Wednesday, December 18, 2024

Flailed Authority

Stephen Sackur, host of the BBC's Hard Talk, recently interviewed Martin Baron, the (fairly) recently retired editor of the Washington Post. Just when we thought the chicken littles had been served up as chicken dinner with media pundits pivoting towards the durability of our constitution and away from chimerical existential threats, Baron parrots the pre-election punditry served up by jurassic "journalists." Between decrying all the bad things the prez-elect will do, he belabored the loss of "authority" by the dying media that was his livelihood. And how does he know what T2 will do? Because Trump said he would. Anyone who's been paying attention for the past ten years has heard many prevarications, seen enormous amounts of "fact checking," and been told time and again, by dinosaurs like Baron, that "he's a liar." But Baron, and only those like Baron, can tell his truths from his lies. There, according to Baron, lies journalistic "authority" as in authoritative, not authoritarian. Yet.

But dino-media have lost this authority with many in the public no longer seeing them as purveyors of fact and objectivity, of truth. Critics of last generation media see them as politicized propagandists, but since almost no one under the age of forty even consumes legacy "output" their ability to move the needle has gone the way of their authority. Their transition to biased influence and prevarication is being "fact checked" in the courts. George Snuffleupagus stepped in it when he declared, on air, that Trump had been found guilty of rape. Fact: he was found, in a civil suit, liable of sexual abuse. As a "journalist" Snuffleupagus should, and probably did, know better. ABC, knowing the only defense against libel is the truth, wisely dodged their day in court by agreeing to pay up $15M. Of course this further convinced the public of ABC's devotion to the left at any cost. No authority, just politics. 

Now, tee up the Des Moines Register. And their recently retired pollster. Seems the pollster, in the week before the election, concluded that Iowa flipped from Trump to Harris with Harris commanding a three point lead. The Register dutifully printed it, after all it was what they wanted to believe. The pollster was only off by about fifteen points. Now she and the Register are facing their own fact checking. In court. Accused of election interference. By the winner. They didn't lose their authority, they threw it away. Of course Baron sees this as an illegitimate attack on the Fourth Estate, wants to hide behind the First Amendment and claims the court case is an existential threat to American democracy.  Almost as if he is crying lawfare.

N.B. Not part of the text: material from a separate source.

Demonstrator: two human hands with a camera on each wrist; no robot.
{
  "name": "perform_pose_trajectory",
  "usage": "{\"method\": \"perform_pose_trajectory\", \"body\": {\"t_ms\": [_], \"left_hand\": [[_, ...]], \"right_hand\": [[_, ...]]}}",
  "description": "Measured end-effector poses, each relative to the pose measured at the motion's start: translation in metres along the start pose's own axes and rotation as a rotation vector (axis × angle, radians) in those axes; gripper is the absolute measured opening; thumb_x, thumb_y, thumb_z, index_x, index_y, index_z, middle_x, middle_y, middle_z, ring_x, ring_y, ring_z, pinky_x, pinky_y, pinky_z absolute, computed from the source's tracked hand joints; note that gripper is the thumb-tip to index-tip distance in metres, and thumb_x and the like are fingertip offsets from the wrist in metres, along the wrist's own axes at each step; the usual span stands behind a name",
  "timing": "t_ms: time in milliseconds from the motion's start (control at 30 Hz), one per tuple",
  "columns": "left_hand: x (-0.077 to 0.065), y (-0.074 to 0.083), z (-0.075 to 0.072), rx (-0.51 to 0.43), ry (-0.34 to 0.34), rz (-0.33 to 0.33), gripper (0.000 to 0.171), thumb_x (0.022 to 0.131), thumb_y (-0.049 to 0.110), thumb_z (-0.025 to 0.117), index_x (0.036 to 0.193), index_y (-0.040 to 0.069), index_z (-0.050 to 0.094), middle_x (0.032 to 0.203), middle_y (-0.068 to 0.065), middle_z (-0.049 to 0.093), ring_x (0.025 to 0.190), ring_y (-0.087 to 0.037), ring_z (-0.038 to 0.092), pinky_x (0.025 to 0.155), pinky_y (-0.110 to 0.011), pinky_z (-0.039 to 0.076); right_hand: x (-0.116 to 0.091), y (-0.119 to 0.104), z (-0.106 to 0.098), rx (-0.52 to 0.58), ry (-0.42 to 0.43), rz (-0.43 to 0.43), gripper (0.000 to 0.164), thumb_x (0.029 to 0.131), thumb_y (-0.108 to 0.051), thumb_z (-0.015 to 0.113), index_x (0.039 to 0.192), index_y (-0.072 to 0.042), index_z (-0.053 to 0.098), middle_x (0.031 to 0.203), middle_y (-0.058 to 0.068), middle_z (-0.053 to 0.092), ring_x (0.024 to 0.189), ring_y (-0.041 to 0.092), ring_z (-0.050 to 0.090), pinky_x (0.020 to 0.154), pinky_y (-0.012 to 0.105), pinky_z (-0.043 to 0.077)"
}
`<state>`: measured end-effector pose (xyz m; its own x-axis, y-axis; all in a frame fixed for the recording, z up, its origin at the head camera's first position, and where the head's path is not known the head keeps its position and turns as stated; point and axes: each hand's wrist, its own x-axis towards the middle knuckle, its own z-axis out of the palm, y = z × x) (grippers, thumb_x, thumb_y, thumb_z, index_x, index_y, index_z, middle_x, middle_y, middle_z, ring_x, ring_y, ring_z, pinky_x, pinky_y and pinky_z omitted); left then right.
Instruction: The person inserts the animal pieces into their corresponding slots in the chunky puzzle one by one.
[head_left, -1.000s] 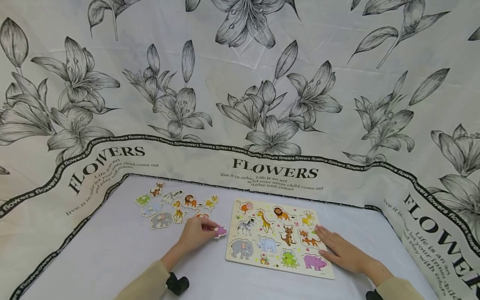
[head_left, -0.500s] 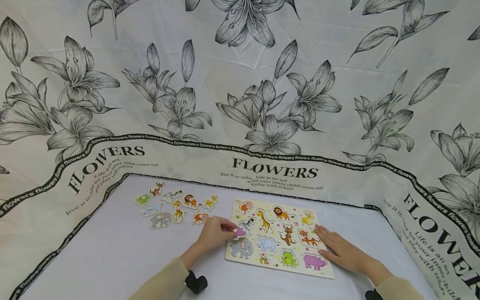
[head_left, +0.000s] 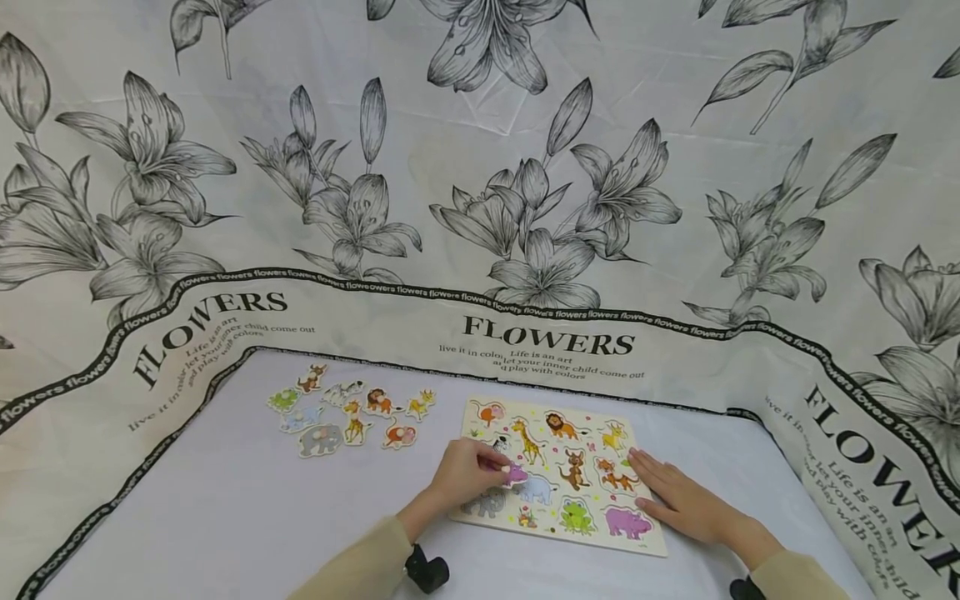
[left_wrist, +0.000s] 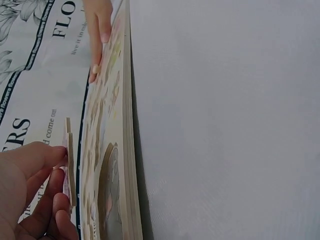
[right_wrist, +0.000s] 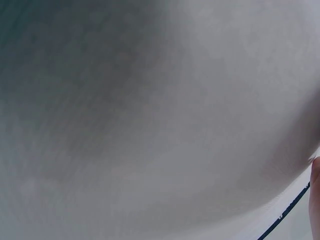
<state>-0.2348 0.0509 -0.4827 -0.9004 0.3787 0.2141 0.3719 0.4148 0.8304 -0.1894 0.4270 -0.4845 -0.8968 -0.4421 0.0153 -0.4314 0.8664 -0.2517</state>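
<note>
My left hand (head_left: 467,473) pinches a purple hippo puzzle piece (head_left: 515,475) between thumb and fingers. In the left wrist view the hippo piece (left_wrist: 69,170) stands edge-on, apart from the board's surface. Beneath it lies the wooden animal puzzle board (head_left: 558,533), whose recesses show printed animals. A matching purple hippo picture (head_left: 628,523) is at the board's lower right corner. My right hand (head_left: 686,502) rests with straight fingers on the board's right edge. The right wrist view shows mostly blurred white cloth, with a bit of finger (right_wrist: 315,195) at its right border.
Several loose animal pieces lie left of the board, among them an elephant piece (head_left: 320,440), a monkey piece (head_left: 399,433) and a lion piece (head_left: 382,401). White cloth (head_left: 225,500) covers the table. A flower-printed curtain (head_left: 405,250) rises behind and around it.
My left hand has carried the hippo piece rightward from beside the loose pieces to over the board's left half, uncovering the monkey piece. The right hand has stayed on the board's edge.
</note>
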Motion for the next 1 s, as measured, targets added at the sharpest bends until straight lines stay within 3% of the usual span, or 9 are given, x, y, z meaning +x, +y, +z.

Sackur challenged Baron on key points, but more importantly suggested that maybe, just maybe, the media empire of the previous millennium has fallen. And it can't get up. The cause of death? Suicide. Like the dinosaurs of yore, they did not adapt to a changing environment, they pretended that their business model would endure. It didn't. So what did they do? They doubled down. When that didn't work, they decided to pick a team, a political team, one they thought would align with them, support them, giving up a broad fan base for a smaller group of fervent followers. It isn't clear it ever did work, but it certainly has failed. Perhaps having a media star, like Snuffleupagus, lie about someone he has consistently called a liar, just doesn't play well in Peoria. The Fourth Estate had become accustomed to thinking of themselves as king makers, but they have not been very good at it. Had they been, we would be seeing the close out of Hillary's second term and not T2. The media not only gave up on facts and objectivity, they replaced introspection with arrogance. After all, they are the only ones claiming media authority is even a thing. They had no clue their transparent partisanship would backfire. Maybe telling voters that their candidate is in the lead isn't the best way to get out the vote, at least not for their candidate. 

They knew what they were doing, or wanted to do, they just didn't know how to do it.